* EXERCISE INSTRUCTIONS *
Take the records below and print them verbatim up to and including the line that carries "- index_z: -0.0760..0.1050".

[Stored data]

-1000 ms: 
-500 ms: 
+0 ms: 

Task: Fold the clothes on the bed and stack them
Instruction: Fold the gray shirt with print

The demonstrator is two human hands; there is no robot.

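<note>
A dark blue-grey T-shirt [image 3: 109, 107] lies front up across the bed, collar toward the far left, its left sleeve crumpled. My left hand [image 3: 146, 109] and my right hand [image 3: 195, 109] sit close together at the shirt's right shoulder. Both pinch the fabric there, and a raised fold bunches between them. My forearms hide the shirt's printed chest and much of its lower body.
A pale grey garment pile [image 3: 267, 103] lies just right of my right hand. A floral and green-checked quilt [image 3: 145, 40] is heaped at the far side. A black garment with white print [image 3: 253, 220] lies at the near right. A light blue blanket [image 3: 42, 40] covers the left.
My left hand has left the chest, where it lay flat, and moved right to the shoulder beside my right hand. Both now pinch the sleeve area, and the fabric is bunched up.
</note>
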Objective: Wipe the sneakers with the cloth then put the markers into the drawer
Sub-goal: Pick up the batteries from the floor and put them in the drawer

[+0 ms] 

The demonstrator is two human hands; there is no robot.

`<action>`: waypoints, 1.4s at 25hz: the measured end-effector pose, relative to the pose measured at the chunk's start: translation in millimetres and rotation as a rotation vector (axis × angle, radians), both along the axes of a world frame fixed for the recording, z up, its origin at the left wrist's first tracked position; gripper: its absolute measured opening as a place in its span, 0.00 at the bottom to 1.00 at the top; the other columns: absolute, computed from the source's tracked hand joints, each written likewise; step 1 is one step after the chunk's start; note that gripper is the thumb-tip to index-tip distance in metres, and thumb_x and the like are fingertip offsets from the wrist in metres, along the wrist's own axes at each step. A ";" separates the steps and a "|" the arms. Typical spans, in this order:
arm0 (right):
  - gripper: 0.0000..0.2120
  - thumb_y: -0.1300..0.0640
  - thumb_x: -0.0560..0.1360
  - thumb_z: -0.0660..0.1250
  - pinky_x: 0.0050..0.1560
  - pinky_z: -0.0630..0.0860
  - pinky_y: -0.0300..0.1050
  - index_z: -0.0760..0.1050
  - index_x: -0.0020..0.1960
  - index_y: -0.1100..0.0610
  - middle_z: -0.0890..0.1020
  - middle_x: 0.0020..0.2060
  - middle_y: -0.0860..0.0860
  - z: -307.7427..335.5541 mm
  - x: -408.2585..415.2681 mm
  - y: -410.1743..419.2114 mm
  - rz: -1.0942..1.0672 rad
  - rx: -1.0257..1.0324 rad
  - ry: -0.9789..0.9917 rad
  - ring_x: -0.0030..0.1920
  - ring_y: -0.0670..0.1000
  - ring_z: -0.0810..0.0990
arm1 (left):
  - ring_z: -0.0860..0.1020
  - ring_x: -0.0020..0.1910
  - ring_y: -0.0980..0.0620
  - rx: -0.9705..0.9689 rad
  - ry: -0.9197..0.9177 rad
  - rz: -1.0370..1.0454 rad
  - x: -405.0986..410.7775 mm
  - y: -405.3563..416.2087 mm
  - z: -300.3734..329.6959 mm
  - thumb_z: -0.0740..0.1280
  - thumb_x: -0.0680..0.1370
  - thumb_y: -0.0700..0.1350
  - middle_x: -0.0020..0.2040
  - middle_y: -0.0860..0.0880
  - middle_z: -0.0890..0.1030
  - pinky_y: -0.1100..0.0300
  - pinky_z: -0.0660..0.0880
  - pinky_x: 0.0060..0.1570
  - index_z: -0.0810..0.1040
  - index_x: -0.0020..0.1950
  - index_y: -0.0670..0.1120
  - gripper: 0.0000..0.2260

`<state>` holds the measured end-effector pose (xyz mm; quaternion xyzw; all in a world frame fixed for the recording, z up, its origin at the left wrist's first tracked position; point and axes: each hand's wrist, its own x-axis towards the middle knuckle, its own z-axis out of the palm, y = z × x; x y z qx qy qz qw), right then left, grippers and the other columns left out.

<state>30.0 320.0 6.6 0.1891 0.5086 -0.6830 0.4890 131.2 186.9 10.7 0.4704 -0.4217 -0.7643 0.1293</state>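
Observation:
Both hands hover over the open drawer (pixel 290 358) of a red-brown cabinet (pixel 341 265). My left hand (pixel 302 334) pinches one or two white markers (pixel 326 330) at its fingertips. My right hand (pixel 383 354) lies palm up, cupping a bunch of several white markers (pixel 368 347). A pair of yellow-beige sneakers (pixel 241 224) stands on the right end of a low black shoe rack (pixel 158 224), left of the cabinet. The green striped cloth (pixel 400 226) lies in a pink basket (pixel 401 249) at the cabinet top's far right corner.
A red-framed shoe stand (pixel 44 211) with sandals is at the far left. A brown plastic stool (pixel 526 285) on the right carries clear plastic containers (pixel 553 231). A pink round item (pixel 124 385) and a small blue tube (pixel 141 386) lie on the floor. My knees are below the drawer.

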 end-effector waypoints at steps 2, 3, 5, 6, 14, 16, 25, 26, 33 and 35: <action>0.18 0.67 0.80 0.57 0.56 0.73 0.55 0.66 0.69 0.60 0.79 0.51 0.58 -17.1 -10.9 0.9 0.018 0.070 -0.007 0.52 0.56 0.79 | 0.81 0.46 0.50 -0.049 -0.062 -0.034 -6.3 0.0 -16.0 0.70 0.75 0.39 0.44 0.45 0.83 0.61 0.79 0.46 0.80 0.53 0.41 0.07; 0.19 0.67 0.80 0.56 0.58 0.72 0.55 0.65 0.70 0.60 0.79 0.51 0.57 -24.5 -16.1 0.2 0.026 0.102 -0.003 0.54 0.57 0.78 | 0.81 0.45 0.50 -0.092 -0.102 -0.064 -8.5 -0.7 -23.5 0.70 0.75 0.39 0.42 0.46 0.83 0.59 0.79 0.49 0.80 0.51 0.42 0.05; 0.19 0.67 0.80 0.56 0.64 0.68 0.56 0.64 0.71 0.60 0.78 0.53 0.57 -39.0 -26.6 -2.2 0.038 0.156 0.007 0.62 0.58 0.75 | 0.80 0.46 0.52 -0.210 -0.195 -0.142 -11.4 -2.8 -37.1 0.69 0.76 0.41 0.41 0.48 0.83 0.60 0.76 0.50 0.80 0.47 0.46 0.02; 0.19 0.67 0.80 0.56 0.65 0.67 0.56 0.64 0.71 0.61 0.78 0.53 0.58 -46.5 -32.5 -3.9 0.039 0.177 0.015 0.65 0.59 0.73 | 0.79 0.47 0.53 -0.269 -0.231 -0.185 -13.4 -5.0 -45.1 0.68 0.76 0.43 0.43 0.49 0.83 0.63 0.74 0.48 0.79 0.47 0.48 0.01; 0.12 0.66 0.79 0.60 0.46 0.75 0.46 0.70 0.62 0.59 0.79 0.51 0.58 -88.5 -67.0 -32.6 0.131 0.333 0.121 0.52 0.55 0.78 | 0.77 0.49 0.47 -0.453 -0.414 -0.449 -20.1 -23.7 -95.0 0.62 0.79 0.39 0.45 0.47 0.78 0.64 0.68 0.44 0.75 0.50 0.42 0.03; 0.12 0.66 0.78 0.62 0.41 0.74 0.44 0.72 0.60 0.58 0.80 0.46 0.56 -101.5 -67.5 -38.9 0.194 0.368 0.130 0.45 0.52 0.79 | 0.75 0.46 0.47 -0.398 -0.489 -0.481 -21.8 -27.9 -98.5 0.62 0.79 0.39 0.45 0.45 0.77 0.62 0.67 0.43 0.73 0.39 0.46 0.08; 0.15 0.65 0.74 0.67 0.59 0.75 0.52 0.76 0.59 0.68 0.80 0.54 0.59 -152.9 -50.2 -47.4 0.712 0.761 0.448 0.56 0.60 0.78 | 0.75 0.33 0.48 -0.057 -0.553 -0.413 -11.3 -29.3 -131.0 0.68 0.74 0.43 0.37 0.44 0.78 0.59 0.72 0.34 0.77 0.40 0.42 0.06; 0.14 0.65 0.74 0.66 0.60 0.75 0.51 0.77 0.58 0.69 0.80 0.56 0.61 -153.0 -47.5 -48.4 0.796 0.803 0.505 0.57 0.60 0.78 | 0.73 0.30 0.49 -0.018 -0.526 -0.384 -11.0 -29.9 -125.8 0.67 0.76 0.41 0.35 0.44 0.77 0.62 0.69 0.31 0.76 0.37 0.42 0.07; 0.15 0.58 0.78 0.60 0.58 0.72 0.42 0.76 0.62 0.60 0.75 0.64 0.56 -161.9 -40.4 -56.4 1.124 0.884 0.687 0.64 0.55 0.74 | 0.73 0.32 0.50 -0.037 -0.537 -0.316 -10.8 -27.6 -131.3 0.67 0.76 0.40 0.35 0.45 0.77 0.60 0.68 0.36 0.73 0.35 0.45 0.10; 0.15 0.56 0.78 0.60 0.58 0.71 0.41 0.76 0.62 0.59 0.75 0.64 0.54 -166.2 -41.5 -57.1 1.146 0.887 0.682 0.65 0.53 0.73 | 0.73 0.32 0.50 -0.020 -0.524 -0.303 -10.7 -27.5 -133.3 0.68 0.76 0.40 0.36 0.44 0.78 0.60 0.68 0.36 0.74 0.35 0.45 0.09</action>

* EXERCISE OUTPUT *
-1000 ms: 
-500 ms: 
+0 ms: 

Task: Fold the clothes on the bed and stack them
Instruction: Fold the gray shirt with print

The demonstrator is two human hands; there is no robot.

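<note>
A dark blue-grey T-shirt [image 3: 109, 107] lies front up across the bed, collar toward the far left, its left sleeve crumpled. My left hand [image 3: 146, 109] and my right hand [image 3: 195, 109] sit close together at the shirt's right shoulder. Both pinch the fabric there, and a raised fold bunches between them. My forearms hide the shirt's printed chest and much of its lower body.
A pale grey garment pile [image 3: 267, 103] lies just right of my right hand. A floral and green-checked quilt [image 3: 145, 40] is heaped at the far side. A black garment with white print [image 3: 253, 220] lies at the near right. A light blue blanket [image 3: 42, 40] covers the left.
My left hand has left the chest, where it lay flat, and moved right to the shoulder beside my right hand. Both now pinch the sleeve area, and the fabric is bunched up.
</note>
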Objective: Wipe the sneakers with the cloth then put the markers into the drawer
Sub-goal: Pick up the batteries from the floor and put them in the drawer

[+0 ms] 

The demonstrator is two human hands; there is no robot.

`<action>`: waypoints, 1.4s at 25hz: the measured end-effector pose, relative to the pose measured at the chunk's start: translation in millimetres and rotation as a rotation vector (axis × angle, radians), both along the axes of a world frame fixed for the recording, z up, its origin at the left wrist's first tracked position; gripper: its absolute measured opening as a place in its span, 0.00 at the bottom to 1.00 at the top; the other columns: absolute, computed from the source's tracked hand joints, each written likewise; step 1 is one step after the chunk's start; note that gripper is the thumb-tip to index-tip distance in metres, and thumb_x and the like are fingertip offsets from the wrist in metres, along the wrist's own axes at each step. A ";" separates the steps and a "|" the arms. Typical spans, in this order:
arm0 (right):
  - gripper: 0.0000..0.2120
  - thumb_y: -0.1300..0.0640
  - thumb_x: -0.0560..0.1360
  - thumb_z: -0.0660..0.1250
  - pinky_x: 0.0050..0.1560
  - pinky_z: -0.0630..0.0860
  - pinky_y: -0.0300..0.1050
  - index_z: -0.0760..0.1050

The answer was given in full.